It is common in casual conversation and criticism alike to compare video games to film and television. These are the most visible and commercially successful artistic mediums of the past 50 years minimum. They all prominently feature the camera as a key component in their production. As video game fidelity and technology have advanced over the past 30+ years, we see games dabble more and more into explicit cinematography rendering cut scenes as short films. Today we get anything from the moody vignettes of Strange Scaffold’s El Paso, Elsewhere to the 15+ minute photorealistic spectacles in Kojima Productions’ Death Stranding games.

When games are described as cinematic in modern parlance, it is typically through the lens of photorealism. It’s cinematic by way of tricking your parents into thinking you’re watching a movie. I hate this definition as it does not acknowledge that cinematography is a language, that the camera, the perspectives, the lenses, etc., have been studied, practiced, and mastered as to communicate everything from intent to emotion through position and angle alone. If anything, games have become less cinematic as perspectives have shifted from deliberate, fixed camera placements to fully surrendering control to the player with nothing but plot, geometry and their innate curiosity to guide their eyelines.
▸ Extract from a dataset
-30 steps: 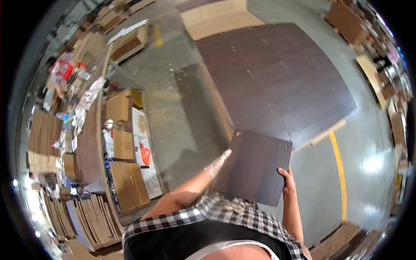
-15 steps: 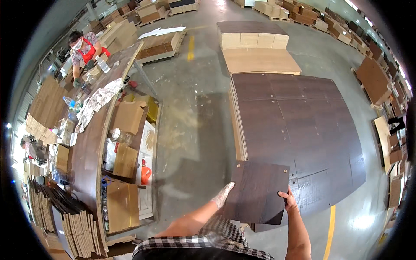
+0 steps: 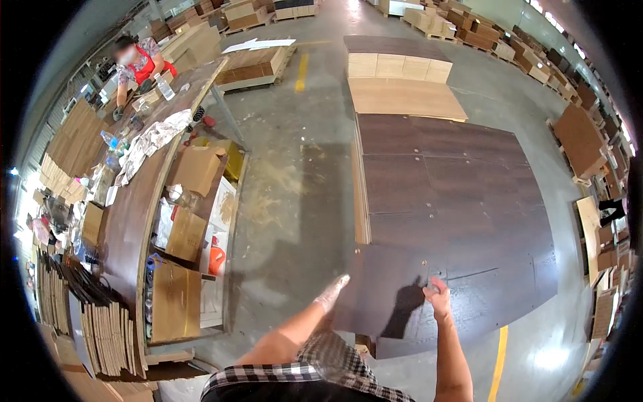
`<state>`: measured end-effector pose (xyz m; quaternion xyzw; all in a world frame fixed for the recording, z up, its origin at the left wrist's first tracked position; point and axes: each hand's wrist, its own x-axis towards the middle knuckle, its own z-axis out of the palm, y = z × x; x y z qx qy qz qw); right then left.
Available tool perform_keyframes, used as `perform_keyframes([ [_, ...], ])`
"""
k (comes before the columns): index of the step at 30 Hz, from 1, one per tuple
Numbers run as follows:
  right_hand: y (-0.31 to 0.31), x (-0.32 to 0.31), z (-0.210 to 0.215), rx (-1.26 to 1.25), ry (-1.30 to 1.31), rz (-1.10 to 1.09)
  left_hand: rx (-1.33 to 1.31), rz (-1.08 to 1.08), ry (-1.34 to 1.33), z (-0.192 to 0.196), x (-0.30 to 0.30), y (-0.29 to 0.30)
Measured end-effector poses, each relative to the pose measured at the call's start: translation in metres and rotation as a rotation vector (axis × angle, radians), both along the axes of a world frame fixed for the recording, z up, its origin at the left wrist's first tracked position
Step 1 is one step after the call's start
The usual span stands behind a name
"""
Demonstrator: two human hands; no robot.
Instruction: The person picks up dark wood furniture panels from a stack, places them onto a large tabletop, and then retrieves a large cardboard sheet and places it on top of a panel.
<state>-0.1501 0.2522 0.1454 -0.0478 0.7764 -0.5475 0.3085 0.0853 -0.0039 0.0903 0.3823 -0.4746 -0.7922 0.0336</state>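
Head view: dark brown panel (image 3: 385,291), flat and rectangular, held between both hands above the edge of a stack of dark panels (image 3: 455,187). Left hand (image 3: 331,293), in a whitish glove, fingers extended along the panel's left edge. Right hand (image 3: 439,298) pinches its right edge. Pale wood boards (image 3: 405,97) lie beyond. Long cluttered surface (image 3: 130,221) at left, cardboard boxes (image 3: 191,171) beside it. Grey concrete floor (image 3: 295,167).

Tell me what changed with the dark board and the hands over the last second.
The dark board, carried at waist height a second ago, has come forward over the stack of dark panels. The left hand still grips its left edge and the right hand its right edge. The long workbench stays put.
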Motion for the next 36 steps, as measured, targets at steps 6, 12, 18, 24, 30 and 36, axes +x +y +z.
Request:
perform_keyframes([
  [6,0.087,0.06,0.047,-0.118,0.099,0.117,0.265,0.168,-0.007,0.099,-0.013,0.035],
  [12,0.212,0.167,0.041,0.014,-0.347,-0.112,0.373,0.15,-0.047,0.045,-0.013,0.062],
  [18,0.26,0.195,0.017,0.044,-0.49,-0.071,0.307,0.173,0.025,-0.026,0.01,0.039],
  [24,0.313,0.193,-0.014,0.091,-0.53,-0.165,-0.218,0.177,-0.207,-0.028,0.081,0.087],
  [30,0.328,0.185,-0.07,0.226,-0.599,-0.01,-0.603,-0.527,-0.551,0.003,0.237,0.18],
  [36,0.252,0.214,-0.081,0.163,-0.621,0.31,-0.593,-0.38,-0.799,-0.053,0.404,0.273],
])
I posit that video games have more in common with plays and theatre, be it interactive theatre or otherwise. This is hardly an original observation. Professor of English at the University of California, Davis, Gina Bloom notes in Gaming the Stage: Playable Media and the Rise of the English Commercial Theatre, “The overlap between games and theatrical plays was a foregone conclusion for premodern people. Medieval writers used the term ludus for both games and plays. (Bloom, 2018).” Theatre and video games share a quality that is outside the realm of film, interactivity. Gamers step beyond the role of the audience and into the space of acting.

“Breaking the 4th wall” is a well-known concept with roots in theatre. The fourth wall is an invisible screen between the theatre’s audience and the performers. Breaking down that wall meant the players would momentarily leave the world of the fiction of the play and acknowledge that they were being watched. This is often done for exposition or humour. Sometimes this “breaking” went beyond one way acknowledgement, and the performers would actively blend the line between audience and performer.
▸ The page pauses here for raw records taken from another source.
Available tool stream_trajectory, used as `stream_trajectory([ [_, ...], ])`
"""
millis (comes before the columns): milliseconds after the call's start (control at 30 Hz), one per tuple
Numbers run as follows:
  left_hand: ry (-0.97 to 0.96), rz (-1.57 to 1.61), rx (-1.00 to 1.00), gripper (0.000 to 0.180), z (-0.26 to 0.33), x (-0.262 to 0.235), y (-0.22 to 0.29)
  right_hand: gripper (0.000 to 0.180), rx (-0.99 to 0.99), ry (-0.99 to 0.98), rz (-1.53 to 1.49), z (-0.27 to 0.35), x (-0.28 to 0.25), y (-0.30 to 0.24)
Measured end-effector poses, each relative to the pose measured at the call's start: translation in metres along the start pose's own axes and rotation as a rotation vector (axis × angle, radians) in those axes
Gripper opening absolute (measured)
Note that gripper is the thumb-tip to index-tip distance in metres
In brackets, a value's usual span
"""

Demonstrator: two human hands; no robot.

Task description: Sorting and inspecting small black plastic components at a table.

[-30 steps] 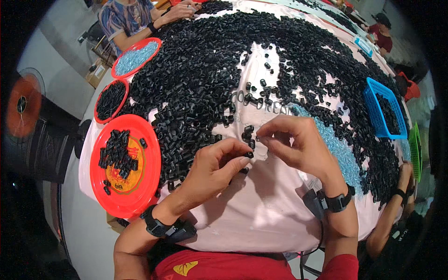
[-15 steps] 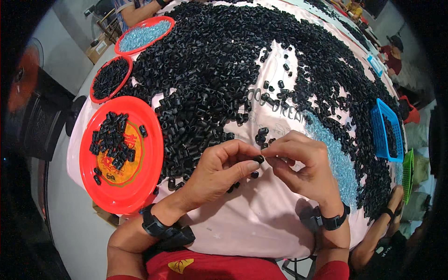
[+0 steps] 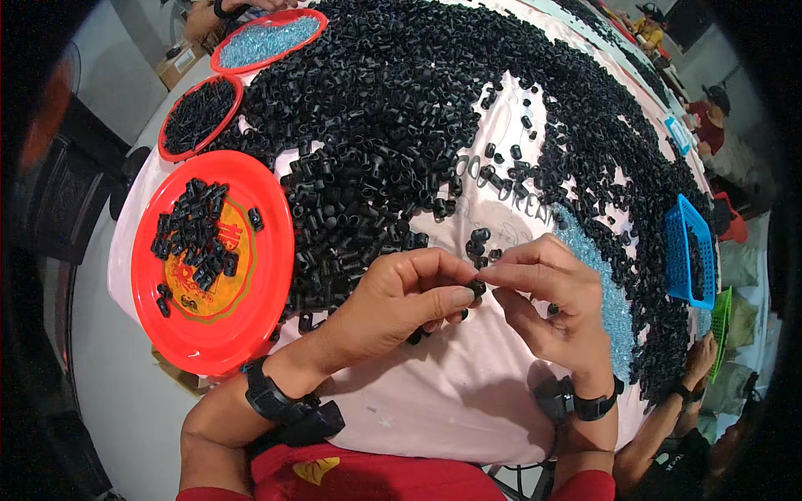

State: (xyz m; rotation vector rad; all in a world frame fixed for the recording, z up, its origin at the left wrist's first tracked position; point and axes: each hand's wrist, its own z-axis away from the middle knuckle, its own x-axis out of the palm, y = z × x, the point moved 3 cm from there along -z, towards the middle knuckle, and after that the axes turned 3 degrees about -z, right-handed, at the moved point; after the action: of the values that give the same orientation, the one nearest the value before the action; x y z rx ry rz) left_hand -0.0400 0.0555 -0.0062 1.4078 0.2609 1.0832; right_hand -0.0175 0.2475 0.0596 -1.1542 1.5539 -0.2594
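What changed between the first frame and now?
Relative to the left hand, the right hand moved leftward; their fingertips now meet, or nearly so, at the small black piece. Whether the right took or released anything isn't clear. The camera view shifted too. Unchanged: left hand's pinch on a black piece; black parts on the large red plate.

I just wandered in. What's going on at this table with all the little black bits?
Someone's left hand pinches a small black part, and the right hand is up close to it; whether that one grips anything is unclear. Loose black parts cover much of the pinkish cloth, beside clear bluish pieces. A red plate at left holds more.
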Motion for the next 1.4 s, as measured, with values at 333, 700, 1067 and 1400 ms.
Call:
stream_trajectory([
  [333,-0.050,0.013,-0.011,0.021,0.000,0.005,0.002,0.024,0.052,0.031,0.046,0.001,-0.003,-0.008],
  [700,-0.089,0.213,-0.078,0.023,0.001,-0.001,-0.007,0.027,-0.103,0.061,0.133,-0.002,0.005,-0.004],
  [1067,-0.078,0.230,-0.101,0.026,0.004,0.000,-0.003,0.027,-0.029,0.021,0.112,-0.002,0.005,-0.006],
  [1400,-0.074,0.177,-0.081,0.028,0.004,-0.002,-0.003,0.027,-0.161,0.037,0.180,-0.004,0.005,-0.009],
])
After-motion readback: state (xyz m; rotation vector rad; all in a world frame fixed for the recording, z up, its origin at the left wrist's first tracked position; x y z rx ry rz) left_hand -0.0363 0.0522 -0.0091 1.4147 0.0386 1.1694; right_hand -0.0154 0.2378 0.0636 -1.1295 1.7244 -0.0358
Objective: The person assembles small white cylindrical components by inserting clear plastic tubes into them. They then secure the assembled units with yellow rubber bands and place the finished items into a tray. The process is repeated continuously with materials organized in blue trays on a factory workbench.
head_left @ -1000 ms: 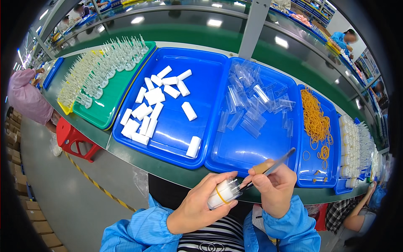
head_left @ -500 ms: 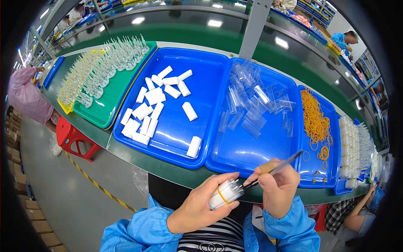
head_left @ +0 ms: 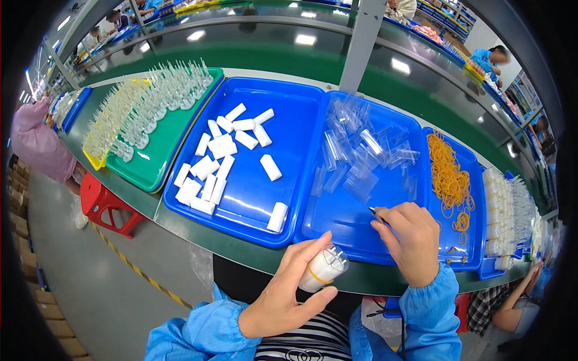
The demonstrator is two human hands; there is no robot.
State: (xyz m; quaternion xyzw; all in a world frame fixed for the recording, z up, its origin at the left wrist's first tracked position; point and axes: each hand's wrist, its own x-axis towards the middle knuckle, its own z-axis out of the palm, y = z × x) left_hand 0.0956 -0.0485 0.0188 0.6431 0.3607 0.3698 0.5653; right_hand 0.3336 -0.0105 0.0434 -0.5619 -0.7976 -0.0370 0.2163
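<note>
My left hand (head_left: 282, 296) wraps round a white cylindrical bundle (head_left: 317, 278) with a yellow rubber band about its lower part. Several clear tube ends show at the bundle's top, which tilts up to the right. Over the front of the clear-piece tray, my right hand (head_left: 415, 237) is closed on a slim dark tool, mostly hidden by the fingers; its dark tip (head_left: 372, 209) sticks out to the left. Behind that hand, a blue tray (head_left: 337, 224) holds many clear plastic sleeves (head_left: 361, 174). White blocks (head_left: 223, 146) lie in the blue tray (head_left: 253, 207) to its left.
Orange rubber bands (head_left: 448, 174) fill a narrow blue tray (head_left: 478, 253) at right, beside racks of white parts (head_left: 500, 210). Clear spiky parts (head_left: 174, 90) stand on a green tray (head_left: 141, 171) at left. A red stool (head_left: 108, 207) stands below; a metal post (head_left: 363, 48) rises behind.
My right hand has drawn the tool away from the bundle's top, moving right and up, and turned back-up over the tray. My left hand has tipped the bundle more upright.
</note>
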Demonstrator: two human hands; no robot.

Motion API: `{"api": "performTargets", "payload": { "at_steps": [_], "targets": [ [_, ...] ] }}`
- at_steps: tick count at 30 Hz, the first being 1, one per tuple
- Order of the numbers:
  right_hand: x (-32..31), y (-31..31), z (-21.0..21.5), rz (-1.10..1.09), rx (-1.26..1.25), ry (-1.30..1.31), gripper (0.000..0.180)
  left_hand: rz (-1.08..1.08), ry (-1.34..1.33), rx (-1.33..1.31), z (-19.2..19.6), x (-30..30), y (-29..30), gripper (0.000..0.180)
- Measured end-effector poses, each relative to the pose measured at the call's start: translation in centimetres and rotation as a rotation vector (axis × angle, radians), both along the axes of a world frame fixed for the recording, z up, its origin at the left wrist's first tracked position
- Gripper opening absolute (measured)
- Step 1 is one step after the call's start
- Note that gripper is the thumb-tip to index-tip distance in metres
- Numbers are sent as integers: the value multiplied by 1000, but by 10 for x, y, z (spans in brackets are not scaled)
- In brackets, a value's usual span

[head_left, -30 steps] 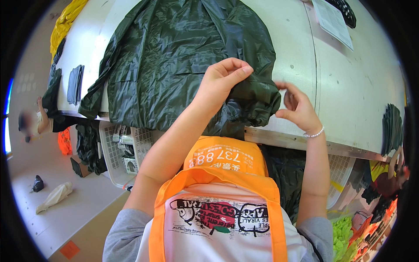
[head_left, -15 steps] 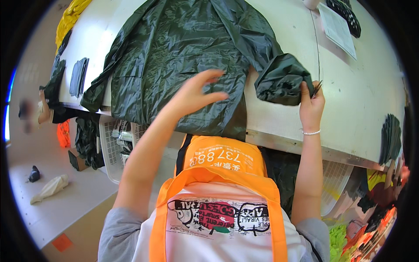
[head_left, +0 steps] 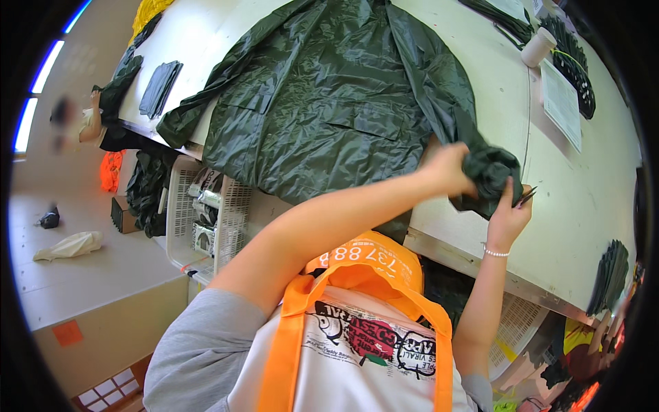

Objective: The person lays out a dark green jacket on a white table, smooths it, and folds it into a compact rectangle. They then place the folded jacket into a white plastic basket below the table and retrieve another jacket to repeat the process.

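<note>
Both hands gripping jacket sleeve, paper sheet, white cup nearby

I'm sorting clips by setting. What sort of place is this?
Probably a garment workshop: a dark green jacket spread on a big white table, folded dark cloth stacks, and plastic crates below.

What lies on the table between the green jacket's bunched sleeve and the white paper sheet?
In the head view, only bare white table lies between the bunched sleeve and the paper sheet; a thin dark line crosses it.
</note>
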State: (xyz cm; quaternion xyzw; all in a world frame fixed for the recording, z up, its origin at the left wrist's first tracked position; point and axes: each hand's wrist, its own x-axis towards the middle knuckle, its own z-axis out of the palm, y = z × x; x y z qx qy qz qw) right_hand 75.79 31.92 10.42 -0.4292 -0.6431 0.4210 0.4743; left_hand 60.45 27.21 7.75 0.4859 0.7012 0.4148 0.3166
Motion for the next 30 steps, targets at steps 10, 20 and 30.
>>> {"api": "performTargets", "payload": {
  "at_steps": [10,20,30],
  "targets": [
    [12,-42,24,343,232,-227,28,187,145,224,41,-39,-60,28],
    [22,-36,25,26,332,-14,28,0,524,476,70,-6,-74,36],
    [44,-62,32,190,235,-290,25,-66,636,693,75,-12,-75,29]
  ]
}}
The first time I saw a lap dance was when I was 10 years old at a local Jamaican play I have long forgotten the name of. One performer plucked a woman out of the audience, sat her down on stage, and then it was pelvis to pelvis for 30 seconds of hooting and hollering from the audience and mock outrage from the other performers. Later in the play, that character’s partner would refer to the incident as a “deed” done in front of “all of those people.”
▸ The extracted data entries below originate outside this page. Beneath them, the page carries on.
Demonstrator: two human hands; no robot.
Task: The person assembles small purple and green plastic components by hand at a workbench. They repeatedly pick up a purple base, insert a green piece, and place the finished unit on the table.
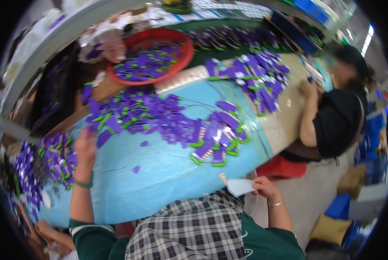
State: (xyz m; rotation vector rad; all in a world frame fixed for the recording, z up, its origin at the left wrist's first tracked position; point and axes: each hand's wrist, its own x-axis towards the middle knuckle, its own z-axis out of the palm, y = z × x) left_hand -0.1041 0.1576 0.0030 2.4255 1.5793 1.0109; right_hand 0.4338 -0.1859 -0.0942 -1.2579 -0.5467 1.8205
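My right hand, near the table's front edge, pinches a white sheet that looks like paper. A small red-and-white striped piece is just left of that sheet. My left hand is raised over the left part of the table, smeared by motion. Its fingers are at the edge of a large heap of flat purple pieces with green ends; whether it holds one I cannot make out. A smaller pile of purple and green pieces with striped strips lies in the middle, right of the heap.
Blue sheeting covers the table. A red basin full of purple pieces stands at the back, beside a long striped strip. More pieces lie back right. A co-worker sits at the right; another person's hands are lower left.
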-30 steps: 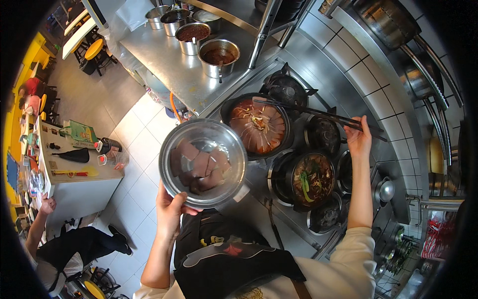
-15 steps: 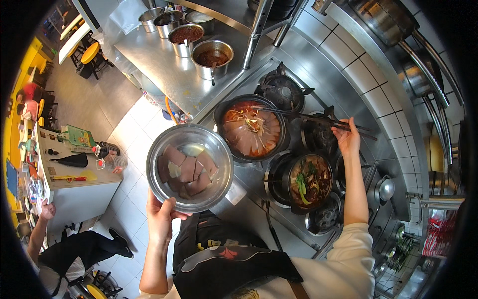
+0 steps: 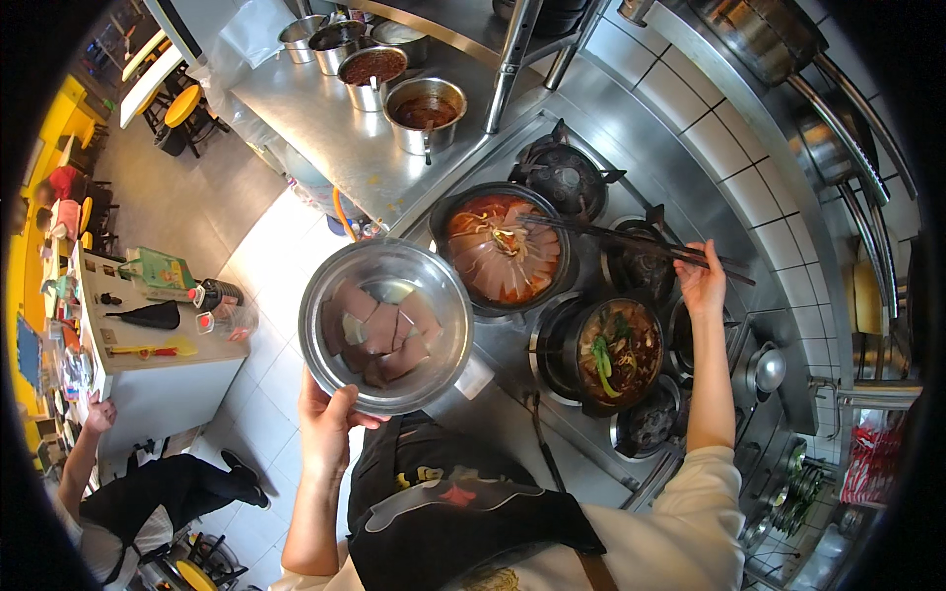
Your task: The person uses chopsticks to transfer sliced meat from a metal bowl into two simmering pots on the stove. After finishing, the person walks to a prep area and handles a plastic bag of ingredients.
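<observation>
With my left hand I grip the near rim of a round metal bowl, in which dark pinkish slices lie in clear liquid. My right hand is closed round long dark chopsticks. Their tips reach over a black pot of red broth and touch or hover just above its contents. Thin pinkish slices are fanned out in that pot around a pale heap in the middle. Nearer to me stands a second dark pot with green leaves and brown broth.
Bare burners surround the pots. Several steel pots of sauce stand on the steel counter at the far left. Pans hang along the right wall. At the lower left a co-worker is by a white counter with bottles.
The whole view has shifted slightly, with the bowl and pots a little further right in the picture. Both hands keep their holds, and the chopsticks stay over the red pot.
</observation>
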### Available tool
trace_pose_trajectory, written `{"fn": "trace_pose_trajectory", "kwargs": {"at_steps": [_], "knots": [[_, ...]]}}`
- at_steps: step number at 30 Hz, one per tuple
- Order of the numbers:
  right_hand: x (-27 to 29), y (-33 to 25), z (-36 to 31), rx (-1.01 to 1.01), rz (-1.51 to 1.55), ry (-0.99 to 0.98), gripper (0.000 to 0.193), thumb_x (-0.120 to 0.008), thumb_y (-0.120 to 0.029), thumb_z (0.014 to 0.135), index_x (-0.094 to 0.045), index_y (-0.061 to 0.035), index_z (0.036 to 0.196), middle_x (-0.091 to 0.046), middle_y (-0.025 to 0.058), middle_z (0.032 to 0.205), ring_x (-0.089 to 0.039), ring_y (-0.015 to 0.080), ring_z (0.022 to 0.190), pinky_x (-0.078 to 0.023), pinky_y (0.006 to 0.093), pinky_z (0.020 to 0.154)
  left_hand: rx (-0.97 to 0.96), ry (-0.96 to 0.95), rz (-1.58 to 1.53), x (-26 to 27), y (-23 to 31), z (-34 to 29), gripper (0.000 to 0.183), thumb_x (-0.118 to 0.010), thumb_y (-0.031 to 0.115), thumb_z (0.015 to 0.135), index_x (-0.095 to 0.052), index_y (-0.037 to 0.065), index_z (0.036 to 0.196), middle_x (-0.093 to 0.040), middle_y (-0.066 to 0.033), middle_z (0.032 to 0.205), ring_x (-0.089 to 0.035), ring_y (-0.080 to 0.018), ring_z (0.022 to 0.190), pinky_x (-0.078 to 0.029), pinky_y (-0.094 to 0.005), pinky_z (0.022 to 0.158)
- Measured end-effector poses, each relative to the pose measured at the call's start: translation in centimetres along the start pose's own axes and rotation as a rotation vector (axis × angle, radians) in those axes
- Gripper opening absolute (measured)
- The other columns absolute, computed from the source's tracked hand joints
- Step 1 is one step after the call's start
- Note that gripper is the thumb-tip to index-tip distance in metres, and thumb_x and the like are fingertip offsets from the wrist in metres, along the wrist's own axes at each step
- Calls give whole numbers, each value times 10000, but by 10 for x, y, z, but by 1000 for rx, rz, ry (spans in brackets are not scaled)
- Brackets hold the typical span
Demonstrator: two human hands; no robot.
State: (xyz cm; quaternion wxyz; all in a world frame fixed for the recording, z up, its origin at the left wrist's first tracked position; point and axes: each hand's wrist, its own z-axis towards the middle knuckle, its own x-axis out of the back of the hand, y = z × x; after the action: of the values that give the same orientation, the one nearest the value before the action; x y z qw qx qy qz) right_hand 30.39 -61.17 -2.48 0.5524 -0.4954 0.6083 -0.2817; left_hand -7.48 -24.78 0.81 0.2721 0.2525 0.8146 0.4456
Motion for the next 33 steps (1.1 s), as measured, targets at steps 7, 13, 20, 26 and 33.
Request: {"fn": "trace_pose_trajectory", "kwargs": {"at_steps": [7, 13, 20, 26, 33], "knots": [[-54, -28, -74, 62, 93, -218, 330, -437, -351, 946, -553, -41, 941, -605, 64, 815, -620, 173, 695, -519, 309, 499, 0, -115, 9, -3, 4, -8, 500, -412, -34, 832, -280, 7, 1313, -606, -176, 917, -652, -243, 606, -549, -244, 469], [-90, -30, -106, 193, -224, -593, 352, -369, -294, 967, -518, 22, 923, -542, 123, 821, -623, 232, 577, -563, 345, 478, -48, -191, 15, -8, 10, -16, 493, -448, -8, 822, -294, 10, 1290, -617, -182, 890, -647, -249, 581, -535, -249, 441], [-93, -22, -105, 158, -210, -519, 359, -377, -297, 964, -522, 29, 923, -539, 127, 836, -636, 230, 602, -567, 341, 479, -6, -268, 14, -2, 15, -22, 573, -430, -38, 834, -217, 35, 1362, -592, -164, 978, -656, -245, 637, -547, -239, 492], [-93, -10, -108, 69, -166, -534, 364, -388, -312, 960, -522, 26, 941, -576, 137, 821, -649, 255, 618, -577, 361, 513, -3, -278, 16, -2, 15, -21, 600, -419, -48, 829, -192, 44, 1377, -592, -168, 971, -658, -249, 641, -553, -245, 500], [-98, -1, -119, 107, -153, -532, 361, -388, -303, 960, -515, 34, 960, -578, 146, 849, -653, 275, 651, -590, 396, 554, -8, -277, 29, -5, 13, -20, 610, -408, -60, 832, -178, 57, 1386, -592, -163, 965, -656, -245, 634, -552, -247, 501]]}}
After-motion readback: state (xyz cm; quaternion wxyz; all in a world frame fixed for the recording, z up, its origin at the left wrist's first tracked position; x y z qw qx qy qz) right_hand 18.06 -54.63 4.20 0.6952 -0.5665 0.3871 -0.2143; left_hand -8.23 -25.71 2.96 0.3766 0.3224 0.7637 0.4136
What does this moment look like without a willing audience member? You could insure against that possibility by seeding someone in the audience so if too many say no after 5 minutes they would volunteer. Even so, a different woman might react differently. At the show I was at, the volunteer watched it all through a tent of fingers, and while I couldn’t see her face in the dark of the theatre after she returned to her seat in the audience, I cannot imagine she stopped blushing for the rest of the night. On another night, another volunteer might be more into it, meeting gyration with excited gyration. Then that’s a different moment but a similar show, different audience members expressing themselves differently

The 4th wall example shows that within theatre, and under the right circumstances, an audience member can become a performer. In comparing video games to theatre, I assert that the video game player occupies a role akin simultaneously to a performer and an audience member, fluidly oscillating between the two.

Compared to other games (sports, children’s games, etc.) video games have a rigid rule set and narrative. The developer has to anticipate different player’s needs, abilities, and desires and then design around them. While this is less rigid in the patch-friendly post online-storefront reality video games exist in today, a video game will never be as flexible as a Game Master making a decision to bend her narrative to accommodate a player’s preference or completely change the rules on the fly to facilitate a new player or particular circumstances. The developer acts as the writer/director and in their anticipation provides feedback to the player as to the limits of the role they are acting within.